Exercise
Lines below containing the word "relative" should be copied out.

Saved data entries

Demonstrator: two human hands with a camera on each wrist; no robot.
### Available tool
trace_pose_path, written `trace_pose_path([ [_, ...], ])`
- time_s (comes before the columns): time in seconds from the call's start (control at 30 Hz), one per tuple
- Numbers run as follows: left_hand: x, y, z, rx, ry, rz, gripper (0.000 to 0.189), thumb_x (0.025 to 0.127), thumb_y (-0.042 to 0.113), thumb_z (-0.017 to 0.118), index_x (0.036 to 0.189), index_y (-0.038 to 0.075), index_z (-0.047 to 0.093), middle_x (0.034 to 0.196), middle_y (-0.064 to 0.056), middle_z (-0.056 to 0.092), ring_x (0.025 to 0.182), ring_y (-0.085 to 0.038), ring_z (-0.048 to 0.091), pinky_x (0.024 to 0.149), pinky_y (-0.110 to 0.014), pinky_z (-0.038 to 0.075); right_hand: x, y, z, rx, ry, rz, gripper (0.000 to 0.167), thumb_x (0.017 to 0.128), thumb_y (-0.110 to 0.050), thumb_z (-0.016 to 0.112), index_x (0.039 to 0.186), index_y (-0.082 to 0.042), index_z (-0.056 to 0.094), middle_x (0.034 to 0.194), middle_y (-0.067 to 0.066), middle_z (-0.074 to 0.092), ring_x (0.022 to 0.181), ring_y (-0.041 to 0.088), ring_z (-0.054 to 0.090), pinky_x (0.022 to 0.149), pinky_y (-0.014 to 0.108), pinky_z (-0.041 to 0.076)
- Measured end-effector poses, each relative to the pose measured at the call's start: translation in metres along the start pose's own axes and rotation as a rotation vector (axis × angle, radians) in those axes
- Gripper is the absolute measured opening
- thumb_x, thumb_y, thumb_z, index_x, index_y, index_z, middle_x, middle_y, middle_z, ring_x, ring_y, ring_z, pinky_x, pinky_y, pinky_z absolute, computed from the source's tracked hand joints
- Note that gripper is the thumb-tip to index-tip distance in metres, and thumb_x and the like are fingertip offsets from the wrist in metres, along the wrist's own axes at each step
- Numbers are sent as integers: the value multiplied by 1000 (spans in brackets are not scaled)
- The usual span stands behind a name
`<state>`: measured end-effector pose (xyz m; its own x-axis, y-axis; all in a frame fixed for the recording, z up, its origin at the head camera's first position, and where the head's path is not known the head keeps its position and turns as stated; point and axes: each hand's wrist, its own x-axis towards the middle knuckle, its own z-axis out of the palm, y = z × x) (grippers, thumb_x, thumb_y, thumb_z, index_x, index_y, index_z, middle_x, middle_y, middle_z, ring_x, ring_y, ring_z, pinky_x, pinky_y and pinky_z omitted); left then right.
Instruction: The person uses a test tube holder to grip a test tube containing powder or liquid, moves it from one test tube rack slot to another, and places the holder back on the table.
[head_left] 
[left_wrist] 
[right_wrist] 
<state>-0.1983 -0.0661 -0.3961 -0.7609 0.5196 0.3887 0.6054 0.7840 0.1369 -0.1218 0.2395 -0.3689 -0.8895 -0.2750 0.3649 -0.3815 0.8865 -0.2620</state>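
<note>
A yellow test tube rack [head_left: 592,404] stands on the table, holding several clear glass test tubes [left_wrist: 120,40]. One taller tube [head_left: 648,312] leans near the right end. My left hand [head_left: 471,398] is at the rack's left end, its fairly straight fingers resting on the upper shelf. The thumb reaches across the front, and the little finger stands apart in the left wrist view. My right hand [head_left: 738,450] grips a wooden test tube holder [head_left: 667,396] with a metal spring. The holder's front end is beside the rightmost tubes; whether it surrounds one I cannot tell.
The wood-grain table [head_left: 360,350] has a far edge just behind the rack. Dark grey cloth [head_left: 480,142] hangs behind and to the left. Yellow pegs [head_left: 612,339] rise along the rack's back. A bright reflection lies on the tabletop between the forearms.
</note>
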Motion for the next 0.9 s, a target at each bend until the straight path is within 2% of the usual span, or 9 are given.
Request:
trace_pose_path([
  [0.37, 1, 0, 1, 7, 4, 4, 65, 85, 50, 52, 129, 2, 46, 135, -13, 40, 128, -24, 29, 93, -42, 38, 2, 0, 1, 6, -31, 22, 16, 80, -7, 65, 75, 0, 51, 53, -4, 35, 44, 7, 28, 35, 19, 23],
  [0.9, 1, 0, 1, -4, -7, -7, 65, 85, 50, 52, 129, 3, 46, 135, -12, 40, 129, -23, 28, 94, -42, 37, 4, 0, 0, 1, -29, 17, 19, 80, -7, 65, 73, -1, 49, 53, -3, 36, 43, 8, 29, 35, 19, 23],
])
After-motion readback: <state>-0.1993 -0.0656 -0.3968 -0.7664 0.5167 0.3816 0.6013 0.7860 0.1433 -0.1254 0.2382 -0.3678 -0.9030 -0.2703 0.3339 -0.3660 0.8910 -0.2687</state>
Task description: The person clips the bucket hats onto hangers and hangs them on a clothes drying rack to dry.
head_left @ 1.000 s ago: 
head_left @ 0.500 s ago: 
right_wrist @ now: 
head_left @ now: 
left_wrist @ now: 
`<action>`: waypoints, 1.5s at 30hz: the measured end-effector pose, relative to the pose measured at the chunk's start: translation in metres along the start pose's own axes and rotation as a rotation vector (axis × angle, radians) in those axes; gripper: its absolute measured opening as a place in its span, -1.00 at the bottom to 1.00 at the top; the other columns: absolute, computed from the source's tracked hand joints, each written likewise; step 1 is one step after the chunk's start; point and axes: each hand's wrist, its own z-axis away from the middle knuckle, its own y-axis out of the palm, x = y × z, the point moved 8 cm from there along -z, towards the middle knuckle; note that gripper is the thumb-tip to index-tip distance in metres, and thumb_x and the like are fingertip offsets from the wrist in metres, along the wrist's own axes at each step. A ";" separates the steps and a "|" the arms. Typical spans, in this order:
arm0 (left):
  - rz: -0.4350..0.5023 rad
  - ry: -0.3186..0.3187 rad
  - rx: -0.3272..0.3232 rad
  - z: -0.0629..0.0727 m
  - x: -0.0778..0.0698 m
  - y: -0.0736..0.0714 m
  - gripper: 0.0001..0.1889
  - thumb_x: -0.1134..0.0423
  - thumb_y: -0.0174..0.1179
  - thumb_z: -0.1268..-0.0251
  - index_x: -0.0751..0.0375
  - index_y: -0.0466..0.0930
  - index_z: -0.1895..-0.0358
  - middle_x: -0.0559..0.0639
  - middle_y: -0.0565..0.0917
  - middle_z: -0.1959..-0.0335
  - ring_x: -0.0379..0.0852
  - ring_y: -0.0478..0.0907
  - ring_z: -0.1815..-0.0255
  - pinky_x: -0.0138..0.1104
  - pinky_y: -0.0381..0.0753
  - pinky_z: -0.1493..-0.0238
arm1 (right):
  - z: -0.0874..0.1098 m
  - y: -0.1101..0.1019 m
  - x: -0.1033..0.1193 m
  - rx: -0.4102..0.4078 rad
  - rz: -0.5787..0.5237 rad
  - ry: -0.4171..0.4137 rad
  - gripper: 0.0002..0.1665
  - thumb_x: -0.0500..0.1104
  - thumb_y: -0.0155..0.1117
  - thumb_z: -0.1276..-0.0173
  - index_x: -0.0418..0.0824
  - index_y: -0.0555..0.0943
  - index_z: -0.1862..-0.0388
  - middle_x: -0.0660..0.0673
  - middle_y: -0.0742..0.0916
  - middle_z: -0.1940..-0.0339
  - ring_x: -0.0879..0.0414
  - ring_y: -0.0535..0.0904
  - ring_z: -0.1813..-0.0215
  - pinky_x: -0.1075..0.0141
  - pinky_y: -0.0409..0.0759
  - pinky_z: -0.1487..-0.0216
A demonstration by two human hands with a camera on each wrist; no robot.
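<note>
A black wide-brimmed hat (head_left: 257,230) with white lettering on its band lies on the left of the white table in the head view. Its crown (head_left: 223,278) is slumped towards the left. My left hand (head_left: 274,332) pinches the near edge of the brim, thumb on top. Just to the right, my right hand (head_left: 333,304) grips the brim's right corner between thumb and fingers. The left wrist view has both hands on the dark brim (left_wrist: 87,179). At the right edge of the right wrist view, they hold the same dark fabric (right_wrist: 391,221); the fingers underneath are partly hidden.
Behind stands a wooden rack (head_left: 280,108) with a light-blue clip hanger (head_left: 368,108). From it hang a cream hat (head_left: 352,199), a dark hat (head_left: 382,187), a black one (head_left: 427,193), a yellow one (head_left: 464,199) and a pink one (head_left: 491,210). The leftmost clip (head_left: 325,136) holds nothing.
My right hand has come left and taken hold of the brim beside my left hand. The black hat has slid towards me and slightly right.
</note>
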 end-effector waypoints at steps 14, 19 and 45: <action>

Solution to this exercise
- Measured end-effector poses, each relative to the pose measured at the call's start: translation in metres along the start pose's own axes and rotation as a rotation vector (axis × angle, radians) in those axes
`<action>`: waypoints, 1.5s at 30hz: the measured end-effector pose, relative to the pose measured at the chunk's start: translation in metres along the start pose's own axes and rotation as a rotation vector (axis × angle, radians) in those axes; gripper: its absolute measured opening as a place in its span, -1.00 at the bottom to 1.00 at the top; the other columns: absolute, computed from the source's tracked hand joints, each written likewise; step 1 is one step after the chunk's start; point and axes: each hand's wrist, its own z-axis away from the middle knuckle, its own y-axis out of the palm, x = y × z, the point moved 8 cm from there along -z, towards the middle knuckle; note that gripper is the thumb-tip to index-tip distance in metres, and thumb_x and the like are fingertip offsets from the wrist in metres, along the wrist's own axes at each step. A ";" separates the steps and a "|" the arms. Typical spans, in this order:

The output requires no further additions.